INSTRUCTIONS FOR THE TASK
Select the lines below containing the word "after".

RECORDS FOR PROCESSING
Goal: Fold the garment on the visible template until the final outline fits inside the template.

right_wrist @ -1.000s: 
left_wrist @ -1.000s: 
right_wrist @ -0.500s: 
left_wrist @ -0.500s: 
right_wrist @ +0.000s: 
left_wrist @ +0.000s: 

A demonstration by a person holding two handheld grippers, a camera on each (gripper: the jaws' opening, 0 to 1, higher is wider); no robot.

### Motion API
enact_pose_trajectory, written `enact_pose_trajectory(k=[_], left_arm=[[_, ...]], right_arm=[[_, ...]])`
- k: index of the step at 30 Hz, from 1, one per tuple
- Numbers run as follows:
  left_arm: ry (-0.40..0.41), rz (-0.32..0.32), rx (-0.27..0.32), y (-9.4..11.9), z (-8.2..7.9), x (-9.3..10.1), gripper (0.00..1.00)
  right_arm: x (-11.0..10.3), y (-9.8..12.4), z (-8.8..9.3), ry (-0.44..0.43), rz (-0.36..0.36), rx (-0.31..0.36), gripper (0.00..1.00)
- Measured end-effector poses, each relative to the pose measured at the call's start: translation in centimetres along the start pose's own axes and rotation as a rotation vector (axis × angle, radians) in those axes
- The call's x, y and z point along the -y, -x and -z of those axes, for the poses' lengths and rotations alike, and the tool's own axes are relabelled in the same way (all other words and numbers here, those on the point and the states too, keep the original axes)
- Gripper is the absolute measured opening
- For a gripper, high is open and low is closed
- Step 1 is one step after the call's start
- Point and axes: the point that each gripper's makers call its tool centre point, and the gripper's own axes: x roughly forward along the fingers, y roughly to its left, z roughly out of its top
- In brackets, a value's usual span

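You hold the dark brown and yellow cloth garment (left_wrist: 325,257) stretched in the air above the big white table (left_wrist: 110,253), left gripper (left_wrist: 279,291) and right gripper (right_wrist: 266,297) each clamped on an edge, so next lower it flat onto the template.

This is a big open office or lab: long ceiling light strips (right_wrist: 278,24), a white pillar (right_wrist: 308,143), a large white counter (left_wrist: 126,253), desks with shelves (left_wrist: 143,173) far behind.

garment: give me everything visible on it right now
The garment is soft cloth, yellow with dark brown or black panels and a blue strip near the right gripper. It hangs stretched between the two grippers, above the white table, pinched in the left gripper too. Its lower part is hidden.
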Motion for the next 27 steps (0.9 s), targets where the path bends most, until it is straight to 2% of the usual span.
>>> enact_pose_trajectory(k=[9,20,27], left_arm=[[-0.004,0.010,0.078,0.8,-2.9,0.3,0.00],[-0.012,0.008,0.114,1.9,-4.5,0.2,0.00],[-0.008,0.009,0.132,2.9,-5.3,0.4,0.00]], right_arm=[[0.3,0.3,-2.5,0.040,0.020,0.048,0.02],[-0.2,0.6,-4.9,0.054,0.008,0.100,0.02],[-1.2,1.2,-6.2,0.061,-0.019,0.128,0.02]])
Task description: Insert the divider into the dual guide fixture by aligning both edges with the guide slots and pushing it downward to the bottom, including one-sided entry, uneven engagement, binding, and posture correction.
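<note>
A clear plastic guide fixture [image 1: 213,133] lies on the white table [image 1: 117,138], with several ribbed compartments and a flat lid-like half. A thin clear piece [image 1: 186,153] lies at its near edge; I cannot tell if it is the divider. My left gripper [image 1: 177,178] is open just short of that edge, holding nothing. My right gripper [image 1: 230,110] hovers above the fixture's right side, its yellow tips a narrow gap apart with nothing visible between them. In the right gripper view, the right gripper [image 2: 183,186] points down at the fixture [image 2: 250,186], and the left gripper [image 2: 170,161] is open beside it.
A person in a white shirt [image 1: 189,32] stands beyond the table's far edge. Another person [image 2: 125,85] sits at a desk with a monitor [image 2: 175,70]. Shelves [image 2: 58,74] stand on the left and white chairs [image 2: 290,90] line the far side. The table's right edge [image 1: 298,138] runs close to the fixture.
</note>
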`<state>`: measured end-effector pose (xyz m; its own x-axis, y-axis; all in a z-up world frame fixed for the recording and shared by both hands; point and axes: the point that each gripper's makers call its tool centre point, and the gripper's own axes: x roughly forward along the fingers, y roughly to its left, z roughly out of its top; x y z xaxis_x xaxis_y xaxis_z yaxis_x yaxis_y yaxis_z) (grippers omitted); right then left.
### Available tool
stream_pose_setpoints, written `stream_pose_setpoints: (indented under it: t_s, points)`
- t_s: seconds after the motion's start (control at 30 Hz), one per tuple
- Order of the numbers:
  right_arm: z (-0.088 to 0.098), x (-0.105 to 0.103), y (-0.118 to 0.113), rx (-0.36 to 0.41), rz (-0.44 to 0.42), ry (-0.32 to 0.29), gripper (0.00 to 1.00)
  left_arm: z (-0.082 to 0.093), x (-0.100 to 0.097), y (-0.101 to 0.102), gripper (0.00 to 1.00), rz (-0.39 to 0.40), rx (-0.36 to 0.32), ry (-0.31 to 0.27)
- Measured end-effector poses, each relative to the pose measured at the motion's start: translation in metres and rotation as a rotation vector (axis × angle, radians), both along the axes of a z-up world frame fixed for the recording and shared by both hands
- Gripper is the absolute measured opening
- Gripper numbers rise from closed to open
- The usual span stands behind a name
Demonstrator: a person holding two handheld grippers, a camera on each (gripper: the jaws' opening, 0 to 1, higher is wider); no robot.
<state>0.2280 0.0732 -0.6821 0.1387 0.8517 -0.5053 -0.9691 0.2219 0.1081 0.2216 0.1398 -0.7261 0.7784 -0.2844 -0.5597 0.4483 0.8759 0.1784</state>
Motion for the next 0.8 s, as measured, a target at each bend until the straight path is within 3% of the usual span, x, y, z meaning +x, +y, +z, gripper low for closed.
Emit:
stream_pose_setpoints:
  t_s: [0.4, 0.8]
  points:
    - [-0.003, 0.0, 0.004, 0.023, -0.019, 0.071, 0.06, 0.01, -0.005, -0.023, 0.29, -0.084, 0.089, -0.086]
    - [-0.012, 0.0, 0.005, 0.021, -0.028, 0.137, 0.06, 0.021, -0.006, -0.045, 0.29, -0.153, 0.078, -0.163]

YOUR SOLUTION
- Step 1 is one step after the call's start
- t_s: seconds after the motion's start (control at 30 Hz), one per tuple

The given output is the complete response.